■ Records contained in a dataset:

....................

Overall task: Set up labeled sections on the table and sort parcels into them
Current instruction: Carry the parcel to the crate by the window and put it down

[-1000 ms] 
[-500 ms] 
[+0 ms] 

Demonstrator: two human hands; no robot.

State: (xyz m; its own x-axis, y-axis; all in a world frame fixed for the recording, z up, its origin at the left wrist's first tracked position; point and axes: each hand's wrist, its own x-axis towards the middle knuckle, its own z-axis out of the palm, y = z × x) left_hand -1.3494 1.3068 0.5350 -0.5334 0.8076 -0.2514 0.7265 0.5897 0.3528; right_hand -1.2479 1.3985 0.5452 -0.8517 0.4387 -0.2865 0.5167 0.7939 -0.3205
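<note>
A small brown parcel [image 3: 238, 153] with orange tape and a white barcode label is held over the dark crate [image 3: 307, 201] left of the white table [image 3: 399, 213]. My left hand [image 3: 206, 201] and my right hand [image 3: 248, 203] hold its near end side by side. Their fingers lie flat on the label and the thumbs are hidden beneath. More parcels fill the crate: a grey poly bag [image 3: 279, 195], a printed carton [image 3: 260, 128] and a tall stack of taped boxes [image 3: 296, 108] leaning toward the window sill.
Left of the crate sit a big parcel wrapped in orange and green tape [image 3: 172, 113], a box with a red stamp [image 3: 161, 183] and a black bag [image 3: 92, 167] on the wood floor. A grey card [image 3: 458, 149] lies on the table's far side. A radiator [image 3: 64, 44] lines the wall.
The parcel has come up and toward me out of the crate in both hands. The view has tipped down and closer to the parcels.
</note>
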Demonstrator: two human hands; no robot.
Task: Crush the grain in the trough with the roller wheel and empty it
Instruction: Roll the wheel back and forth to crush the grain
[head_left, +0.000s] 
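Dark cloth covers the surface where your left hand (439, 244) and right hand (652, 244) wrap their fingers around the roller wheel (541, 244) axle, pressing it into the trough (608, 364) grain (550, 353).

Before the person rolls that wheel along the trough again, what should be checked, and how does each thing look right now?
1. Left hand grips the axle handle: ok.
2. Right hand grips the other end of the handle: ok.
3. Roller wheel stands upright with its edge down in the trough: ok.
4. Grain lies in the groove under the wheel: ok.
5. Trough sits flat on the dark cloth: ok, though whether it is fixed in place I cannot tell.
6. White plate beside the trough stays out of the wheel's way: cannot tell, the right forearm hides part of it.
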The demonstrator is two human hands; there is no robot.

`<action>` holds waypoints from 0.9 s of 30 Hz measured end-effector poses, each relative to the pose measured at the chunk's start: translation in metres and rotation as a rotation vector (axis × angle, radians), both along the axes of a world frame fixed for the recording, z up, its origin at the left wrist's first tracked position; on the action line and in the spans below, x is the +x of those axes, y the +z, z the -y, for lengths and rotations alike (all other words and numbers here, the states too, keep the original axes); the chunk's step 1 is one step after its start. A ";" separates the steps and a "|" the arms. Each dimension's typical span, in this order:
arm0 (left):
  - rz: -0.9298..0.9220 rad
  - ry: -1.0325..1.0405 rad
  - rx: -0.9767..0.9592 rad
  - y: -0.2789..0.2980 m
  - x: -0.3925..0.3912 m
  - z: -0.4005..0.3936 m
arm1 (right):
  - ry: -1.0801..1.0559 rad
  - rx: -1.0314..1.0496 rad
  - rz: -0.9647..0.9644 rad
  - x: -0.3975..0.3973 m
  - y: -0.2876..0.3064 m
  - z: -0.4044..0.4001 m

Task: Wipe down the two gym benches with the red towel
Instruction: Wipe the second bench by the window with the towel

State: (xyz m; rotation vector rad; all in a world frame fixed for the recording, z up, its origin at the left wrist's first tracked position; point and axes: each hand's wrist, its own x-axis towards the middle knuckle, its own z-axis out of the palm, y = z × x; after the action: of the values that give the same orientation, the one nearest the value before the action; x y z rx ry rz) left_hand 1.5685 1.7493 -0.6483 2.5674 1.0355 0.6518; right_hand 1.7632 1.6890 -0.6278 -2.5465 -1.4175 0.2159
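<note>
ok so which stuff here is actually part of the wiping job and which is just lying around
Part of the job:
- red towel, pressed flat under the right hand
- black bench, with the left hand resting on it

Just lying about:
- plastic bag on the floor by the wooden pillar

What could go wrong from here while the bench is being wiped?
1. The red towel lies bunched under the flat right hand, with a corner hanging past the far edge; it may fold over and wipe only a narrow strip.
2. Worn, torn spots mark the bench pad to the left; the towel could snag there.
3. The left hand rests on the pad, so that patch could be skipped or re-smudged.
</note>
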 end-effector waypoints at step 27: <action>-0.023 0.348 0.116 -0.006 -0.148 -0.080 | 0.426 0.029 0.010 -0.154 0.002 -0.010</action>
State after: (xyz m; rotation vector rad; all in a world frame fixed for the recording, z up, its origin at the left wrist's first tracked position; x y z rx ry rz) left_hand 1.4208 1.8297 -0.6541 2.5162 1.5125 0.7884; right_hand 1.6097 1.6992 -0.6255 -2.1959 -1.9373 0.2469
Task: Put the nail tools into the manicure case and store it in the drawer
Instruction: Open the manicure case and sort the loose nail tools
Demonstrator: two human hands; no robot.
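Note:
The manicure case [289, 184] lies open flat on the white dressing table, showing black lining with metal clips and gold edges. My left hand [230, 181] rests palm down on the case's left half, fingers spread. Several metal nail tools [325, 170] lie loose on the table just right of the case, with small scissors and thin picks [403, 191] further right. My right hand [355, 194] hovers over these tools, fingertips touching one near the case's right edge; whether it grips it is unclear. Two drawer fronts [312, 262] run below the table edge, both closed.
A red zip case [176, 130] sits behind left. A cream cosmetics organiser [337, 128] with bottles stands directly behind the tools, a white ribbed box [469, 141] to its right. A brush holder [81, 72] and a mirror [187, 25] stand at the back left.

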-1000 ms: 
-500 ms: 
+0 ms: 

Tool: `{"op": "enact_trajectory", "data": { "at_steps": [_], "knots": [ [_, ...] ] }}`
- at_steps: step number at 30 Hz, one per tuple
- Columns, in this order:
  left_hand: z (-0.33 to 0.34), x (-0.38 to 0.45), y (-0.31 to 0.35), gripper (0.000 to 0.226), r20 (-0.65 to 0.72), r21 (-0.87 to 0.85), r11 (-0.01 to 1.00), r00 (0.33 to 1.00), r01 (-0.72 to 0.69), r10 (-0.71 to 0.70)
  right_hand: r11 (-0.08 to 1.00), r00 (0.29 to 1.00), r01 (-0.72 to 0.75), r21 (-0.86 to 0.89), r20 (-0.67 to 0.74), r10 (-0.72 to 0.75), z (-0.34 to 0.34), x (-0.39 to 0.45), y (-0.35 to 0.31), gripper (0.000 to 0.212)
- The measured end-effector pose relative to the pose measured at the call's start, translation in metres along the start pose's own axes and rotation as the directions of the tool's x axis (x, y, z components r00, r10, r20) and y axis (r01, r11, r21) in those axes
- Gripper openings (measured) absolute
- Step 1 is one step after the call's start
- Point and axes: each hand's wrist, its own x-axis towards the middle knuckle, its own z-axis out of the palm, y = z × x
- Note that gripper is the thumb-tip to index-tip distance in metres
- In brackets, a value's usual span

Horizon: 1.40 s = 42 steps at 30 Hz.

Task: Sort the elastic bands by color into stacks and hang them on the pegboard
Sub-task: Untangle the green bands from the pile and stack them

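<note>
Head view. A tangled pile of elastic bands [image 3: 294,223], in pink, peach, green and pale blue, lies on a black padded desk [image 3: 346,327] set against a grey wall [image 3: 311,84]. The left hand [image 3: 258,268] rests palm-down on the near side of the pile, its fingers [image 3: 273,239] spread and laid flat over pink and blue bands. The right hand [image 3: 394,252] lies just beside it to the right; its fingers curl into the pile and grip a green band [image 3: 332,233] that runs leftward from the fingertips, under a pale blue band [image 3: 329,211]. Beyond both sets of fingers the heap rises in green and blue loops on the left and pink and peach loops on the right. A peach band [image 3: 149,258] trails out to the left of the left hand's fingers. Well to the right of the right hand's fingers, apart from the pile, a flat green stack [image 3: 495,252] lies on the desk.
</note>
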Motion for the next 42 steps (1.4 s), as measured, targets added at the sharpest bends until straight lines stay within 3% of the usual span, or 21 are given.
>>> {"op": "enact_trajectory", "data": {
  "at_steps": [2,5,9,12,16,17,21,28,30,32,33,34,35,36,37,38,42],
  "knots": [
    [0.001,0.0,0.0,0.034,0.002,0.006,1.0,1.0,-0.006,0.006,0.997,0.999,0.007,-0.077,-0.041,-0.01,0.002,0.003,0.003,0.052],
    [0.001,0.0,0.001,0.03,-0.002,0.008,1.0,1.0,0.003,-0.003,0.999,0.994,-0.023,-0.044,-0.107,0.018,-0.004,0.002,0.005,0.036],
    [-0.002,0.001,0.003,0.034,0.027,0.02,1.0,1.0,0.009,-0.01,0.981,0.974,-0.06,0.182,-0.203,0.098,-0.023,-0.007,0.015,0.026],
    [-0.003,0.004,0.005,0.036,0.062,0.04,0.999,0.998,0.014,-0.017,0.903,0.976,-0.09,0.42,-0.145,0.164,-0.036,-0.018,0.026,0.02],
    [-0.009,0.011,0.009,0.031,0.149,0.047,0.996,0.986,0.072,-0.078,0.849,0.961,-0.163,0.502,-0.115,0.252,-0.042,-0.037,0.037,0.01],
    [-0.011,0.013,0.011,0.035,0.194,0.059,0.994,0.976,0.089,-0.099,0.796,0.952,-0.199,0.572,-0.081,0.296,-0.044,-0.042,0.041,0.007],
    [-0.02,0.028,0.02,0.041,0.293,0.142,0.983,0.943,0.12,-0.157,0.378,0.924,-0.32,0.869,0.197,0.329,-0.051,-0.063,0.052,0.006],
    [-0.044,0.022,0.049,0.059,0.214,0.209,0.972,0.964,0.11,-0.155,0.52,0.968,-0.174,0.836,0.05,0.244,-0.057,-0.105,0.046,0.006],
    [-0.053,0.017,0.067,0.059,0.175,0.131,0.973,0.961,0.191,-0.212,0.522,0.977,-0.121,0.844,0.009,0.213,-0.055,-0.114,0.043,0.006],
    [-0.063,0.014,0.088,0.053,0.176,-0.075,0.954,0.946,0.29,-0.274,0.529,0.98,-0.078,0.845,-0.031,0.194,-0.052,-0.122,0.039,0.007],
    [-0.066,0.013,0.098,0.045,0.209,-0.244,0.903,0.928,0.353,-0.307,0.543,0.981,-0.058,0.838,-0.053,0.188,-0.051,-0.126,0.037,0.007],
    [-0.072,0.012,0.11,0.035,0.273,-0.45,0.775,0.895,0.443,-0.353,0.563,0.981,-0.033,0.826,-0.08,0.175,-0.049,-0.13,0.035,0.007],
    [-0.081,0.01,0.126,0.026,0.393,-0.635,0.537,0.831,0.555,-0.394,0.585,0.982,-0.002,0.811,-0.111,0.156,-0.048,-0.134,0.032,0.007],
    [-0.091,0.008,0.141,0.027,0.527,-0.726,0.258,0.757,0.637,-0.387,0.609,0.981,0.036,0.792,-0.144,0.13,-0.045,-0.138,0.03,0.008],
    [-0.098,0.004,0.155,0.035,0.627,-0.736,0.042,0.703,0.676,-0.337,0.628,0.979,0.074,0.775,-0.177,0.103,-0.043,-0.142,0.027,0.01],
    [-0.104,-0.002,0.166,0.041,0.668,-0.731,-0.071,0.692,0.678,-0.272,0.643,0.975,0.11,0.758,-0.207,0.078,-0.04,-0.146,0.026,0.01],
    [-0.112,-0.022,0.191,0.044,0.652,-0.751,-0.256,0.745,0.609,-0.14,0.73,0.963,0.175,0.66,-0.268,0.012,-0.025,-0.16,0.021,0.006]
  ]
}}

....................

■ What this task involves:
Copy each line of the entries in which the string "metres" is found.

■ The completed task:
`<action>` holds waypoints from 0.9 s of 30 Hz measured end-effector poses, each relative to the pose measured at the chunk's start: translation in metres and rotation as a rotation vector (axis × angle, radians), both along the axes of a world frame fixed for the recording, z up, its origin at the left wrist's first tracked position; on the action line and in the spans below, x is the +x of those axes, y the +z, z the -y, for lengths and rotations alike (all other words and numbers here, the states too, keep the original axes); the chunk's step 1 is one step after its start. A ";" separates the steps and a "|" the arms. Each dimension's typical span, in this order:
- The measured end-effector pose relative to the pose measured at the call's start, translation in metres along the start pose's own axes and rotation as the directions of the tool's x axis (x, y, z components r00, r10, r20) and y axis (r01, r11, r21) in those axes
- Note that gripper is the thumb-tip to index-tip distance in metres

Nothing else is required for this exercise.